John Lanchester’s enthusiastic LRB essay on the career of Georges Simenon includes the following paragraph:
As you’d expect, there have been many translations of Maigret into English. The project is not straightforward, as we can see just from looking at the titles. These often betray a lack of confidence as they stretch for snazzy English renditions of Simenon’s enigmatically blunt French. Pietr-le-Letton from 1931 was first translated in 1933 – note that English publishers were onto Maigret pretty quickly – as Suite at the Majestic. That same translation became The Strange Case of Peter the Lett, then The Case of Peter the Lett. In 1963 it was newly translated as Maigret and the Enigmatic Lett. David Bellos’s recent translation is the first with the confidence to call the book in English what it is called in French: Pietr the Latvian. Similarly, the second Maigret, another of my favourites, Le Charretier de ‘la Providence’, also from 1931, has been The Crime at Lock 14, Lock 14 and Maigret Meets a Milord – a serious candidate for the worst translated title ever. Now, finally, we get to read it in English as Simenon’s deadpan original, The Carter of ‘La Providence’.

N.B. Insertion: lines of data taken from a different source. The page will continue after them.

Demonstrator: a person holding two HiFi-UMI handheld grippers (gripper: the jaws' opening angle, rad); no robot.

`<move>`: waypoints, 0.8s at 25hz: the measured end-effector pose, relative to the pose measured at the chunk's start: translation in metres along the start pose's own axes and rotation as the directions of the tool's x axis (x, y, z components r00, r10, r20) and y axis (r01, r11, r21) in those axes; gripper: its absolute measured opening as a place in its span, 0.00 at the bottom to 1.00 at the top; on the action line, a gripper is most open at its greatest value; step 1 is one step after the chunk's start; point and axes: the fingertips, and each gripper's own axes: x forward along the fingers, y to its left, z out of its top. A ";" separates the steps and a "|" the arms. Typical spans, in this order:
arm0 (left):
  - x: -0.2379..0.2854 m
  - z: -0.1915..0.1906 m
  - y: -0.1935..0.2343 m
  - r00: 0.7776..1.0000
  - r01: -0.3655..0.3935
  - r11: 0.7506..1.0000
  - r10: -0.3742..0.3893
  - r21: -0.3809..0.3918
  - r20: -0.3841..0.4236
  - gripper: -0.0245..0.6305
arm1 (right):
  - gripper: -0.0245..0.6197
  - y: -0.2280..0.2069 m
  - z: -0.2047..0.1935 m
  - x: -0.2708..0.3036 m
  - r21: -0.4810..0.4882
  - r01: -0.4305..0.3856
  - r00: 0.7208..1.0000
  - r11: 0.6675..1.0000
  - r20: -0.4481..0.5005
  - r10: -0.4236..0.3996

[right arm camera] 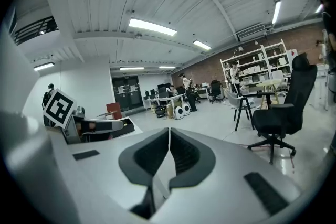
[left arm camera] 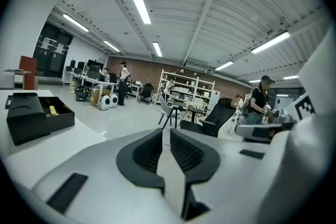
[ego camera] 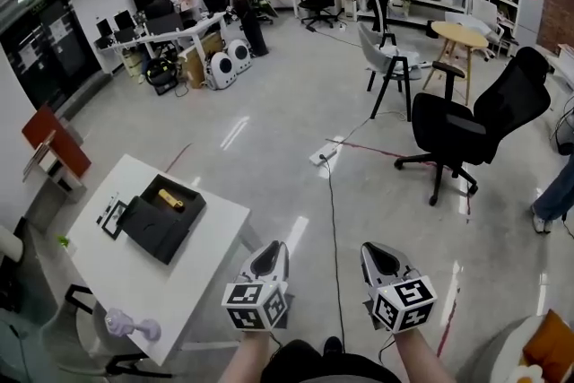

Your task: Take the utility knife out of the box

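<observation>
An open black box (ego camera: 163,217) lies on the white table (ego camera: 99,269) at the left, with the yellow utility knife (ego camera: 171,199) inside it. The left gripper view shows the same box (left arm camera: 37,116) with the knife (left arm camera: 52,110) far off to the left. My left gripper (ego camera: 272,258) hangs over the floor to the right of the table's corner, shut and empty. My right gripper (ego camera: 380,259) is beside it, also shut with nothing between its jaws. In their own views the left gripper (left arm camera: 166,137) and right gripper (right arm camera: 169,136) point out over the room.
A purple-white object (ego camera: 131,326) lies near the table's front edge, and a black-framed card (ego camera: 113,218) sits left of the box. A black office chair (ego camera: 475,126) and a cable (ego camera: 334,220) on the floor are ahead. People work at desks (ego camera: 170,30) farther back.
</observation>
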 end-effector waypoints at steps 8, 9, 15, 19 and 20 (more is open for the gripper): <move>0.017 0.007 0.011 0.999 -0.038 0.999 0.038 -0.001 -0.017 0.16 | 0.04 -0.016 -0.003 0.018 0.049 -0.018 1.000 0.999 -0.019 0.019; 0.020 0.008 0.013 0.999 -0.040 0.999 0.040 0.000 -0.017 0.17 | 0.04 -0.018 -0.003 0.022 0.053 -0.017 1.000 0.998 -0.020 0.019; 0.048 0.015 0.040 0.998 -0.056 0.998 0.056 -0.006 -0.022 0.22 | 0.04 -0.030 0.002 0.054 0.066 -0.003 1.000 0.998 -0.018 0.004; 0.078 0.025 0.065 0.998 -0.062 0.998 0.062 -0.001 -0.028 0.23 | 0.04 -0.042 0.006 0.088 0.074 0.014 1.000 0.997 -0.029 -0.012; 0.086 0.029 0.071 0.998 -0.063 0.998 0.063 0.002 -0.027 0.23 | 0.04 -0.044 0.008 0.098 0.073 0.016 0.999 0.997 -0.032 -0.013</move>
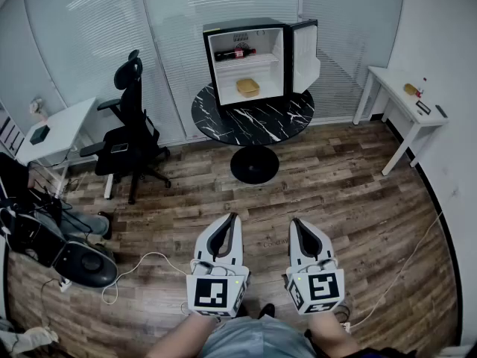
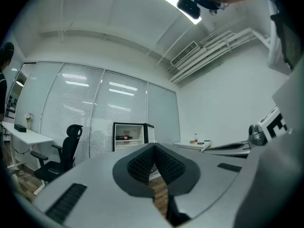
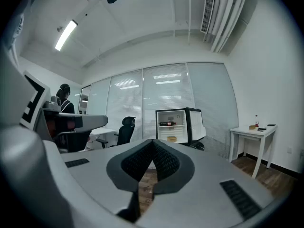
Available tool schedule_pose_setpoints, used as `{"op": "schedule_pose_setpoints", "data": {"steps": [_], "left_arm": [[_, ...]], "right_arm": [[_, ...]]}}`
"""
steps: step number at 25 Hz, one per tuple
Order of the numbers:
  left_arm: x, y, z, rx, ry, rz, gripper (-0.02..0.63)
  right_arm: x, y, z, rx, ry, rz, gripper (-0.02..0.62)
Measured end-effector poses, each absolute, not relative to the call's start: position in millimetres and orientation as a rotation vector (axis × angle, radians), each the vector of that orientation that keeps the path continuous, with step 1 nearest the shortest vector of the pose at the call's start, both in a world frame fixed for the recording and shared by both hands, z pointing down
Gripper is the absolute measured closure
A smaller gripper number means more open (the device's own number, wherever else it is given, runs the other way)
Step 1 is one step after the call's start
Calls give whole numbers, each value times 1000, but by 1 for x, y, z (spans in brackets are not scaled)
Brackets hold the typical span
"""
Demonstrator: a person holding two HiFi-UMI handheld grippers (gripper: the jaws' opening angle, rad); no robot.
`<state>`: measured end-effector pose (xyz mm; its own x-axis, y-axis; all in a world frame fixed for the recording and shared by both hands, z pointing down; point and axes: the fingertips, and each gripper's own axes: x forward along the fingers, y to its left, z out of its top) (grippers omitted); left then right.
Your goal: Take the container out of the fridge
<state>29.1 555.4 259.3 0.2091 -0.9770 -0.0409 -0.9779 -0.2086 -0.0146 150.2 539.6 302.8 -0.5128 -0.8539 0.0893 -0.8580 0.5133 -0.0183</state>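
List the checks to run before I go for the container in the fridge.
1. Fridge door open: ok.
2. Container in sight, alone on the lower shelf: ok.
3. Left claw empty: ok, shut on nothing.
4. Right claw empty: ok, shut on nothing.
5. A claw opened for the grasp: not ok.
6. Container within reach: not ok, the fridge stands far ahead on the round table.

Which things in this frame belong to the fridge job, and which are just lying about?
Job:
- fridge, door open
- yellow container on its lower shelf
- left gripper and right gripper, both shut and empty

Lying about:
- bottle on the upper shelf
- office chair
- white side table
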Motion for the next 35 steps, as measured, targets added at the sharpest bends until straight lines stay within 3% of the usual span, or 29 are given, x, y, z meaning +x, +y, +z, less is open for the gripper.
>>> {"op": "schedule_pose_setpoints", "data": {"steps": [18,35], "left_arm": [[40,507,288,-2402,2043,-21,592],[-64,289,277,-2360,2008,16,592]], "right_arm": [[180,476,327,1493,-2673,168,580],[83,262,317,1500,-2666,116,580]]}}
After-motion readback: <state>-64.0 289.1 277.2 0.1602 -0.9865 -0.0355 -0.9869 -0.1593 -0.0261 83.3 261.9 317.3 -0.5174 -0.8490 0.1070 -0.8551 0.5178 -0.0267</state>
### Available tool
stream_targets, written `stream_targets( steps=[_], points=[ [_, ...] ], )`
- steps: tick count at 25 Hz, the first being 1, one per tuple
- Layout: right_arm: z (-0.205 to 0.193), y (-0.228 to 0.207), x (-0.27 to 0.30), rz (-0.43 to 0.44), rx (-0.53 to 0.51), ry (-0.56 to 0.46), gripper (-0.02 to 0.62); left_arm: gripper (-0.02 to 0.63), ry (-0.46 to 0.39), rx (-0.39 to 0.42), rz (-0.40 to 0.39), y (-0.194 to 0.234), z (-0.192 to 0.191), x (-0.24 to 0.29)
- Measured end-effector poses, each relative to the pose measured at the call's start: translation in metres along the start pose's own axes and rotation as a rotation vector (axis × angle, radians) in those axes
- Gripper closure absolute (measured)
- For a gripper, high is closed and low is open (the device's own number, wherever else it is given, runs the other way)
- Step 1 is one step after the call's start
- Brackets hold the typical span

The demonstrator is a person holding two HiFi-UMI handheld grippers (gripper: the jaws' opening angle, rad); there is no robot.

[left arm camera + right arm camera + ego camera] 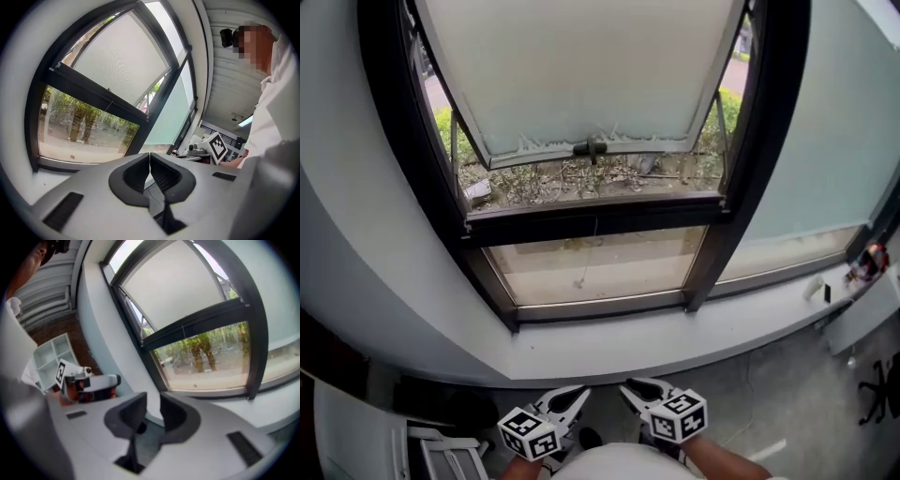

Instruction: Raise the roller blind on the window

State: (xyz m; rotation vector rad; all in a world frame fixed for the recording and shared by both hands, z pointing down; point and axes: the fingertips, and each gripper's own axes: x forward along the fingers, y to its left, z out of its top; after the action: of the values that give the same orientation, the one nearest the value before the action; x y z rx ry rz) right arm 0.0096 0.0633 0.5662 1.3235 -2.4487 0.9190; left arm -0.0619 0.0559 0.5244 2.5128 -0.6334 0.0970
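Woven-look blind (122,65) half-down; L tongs (150,155) closed, R tongs (153,397) ajar, both empty.

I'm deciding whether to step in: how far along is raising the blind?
Done: nothing visible; the pale green fabric roller blind hangs low over the right pane, a strip of glass bare beneath. In hand: nothing; the left claw is shut, the right claw open, both empty, short of the window. Left: the whole raise, perhaps by the thin cord at the middle pane.
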Motion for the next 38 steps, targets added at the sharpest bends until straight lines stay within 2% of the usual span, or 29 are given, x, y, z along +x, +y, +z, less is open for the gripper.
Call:
stream_targets(
  steps=[8, 16, 21, 38],
  points=[
    [0.016, 0.011, 0.043, -0.022, -0.001, -0.012, 0.517, 0.584, 0.018, 0.002, -0.02, 0.038, 0.015, -0.012],
    [0.023, 0.005, 0.056, -0.054, -0.011, -0.011, 0.517, 0.584, 0.021, -0.008, -0.051, 0.049, 0.019, -0.006],
    [0.033, -0.015, 0.061, -0.046, -0.016, -0.004, 0.517, 0.584, 0.037, -0.011, -0.048, 0.056, 0.02, 0.014],
    [0.105, -0.105, 0.08, 0.066, -0.113, 0.032, 0.517, 0.584, -0.039, 0.037, 0.056, 0.075, 0.082, 0.111]
  ],
)
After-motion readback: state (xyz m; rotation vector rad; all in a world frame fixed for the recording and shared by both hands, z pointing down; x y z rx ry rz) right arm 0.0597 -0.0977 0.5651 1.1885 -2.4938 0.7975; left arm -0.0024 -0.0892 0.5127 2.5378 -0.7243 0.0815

Which inspired this letter:
John Lanchester nominates Maigret Meets a Milord as ‘a serious candidate for the worst translated title ever’ (LRB, 4 June). As he will know, this is a prize for which there is fierce competition. French cinema has furnished at least two candidates, though its Anglophone distributors must carry the blame. François Truffaut’s Les Quatre Cents Coups has spent its life outside France with the meaningless title The Four Hundred Blows. More recently, Claude Barras’s Ma vie de Courgette – the touching story of a small boy orphaned when he accidentally causes the death of his mother, whose pet name for him was Courgette – has been distributed as My Life as a Courgette (or, in the US, My Life as a Zucchini).
It would not have taken a genius to come up with ‘Big Trouble’ or ‘Up to No Good’ (which is roughly what ‘faire les quatre cents coups’ signifies) for Truffaut’s film, and with almost anything other than My Life as a Courgette for Barras’s, even if it was only to drop the indefinite article.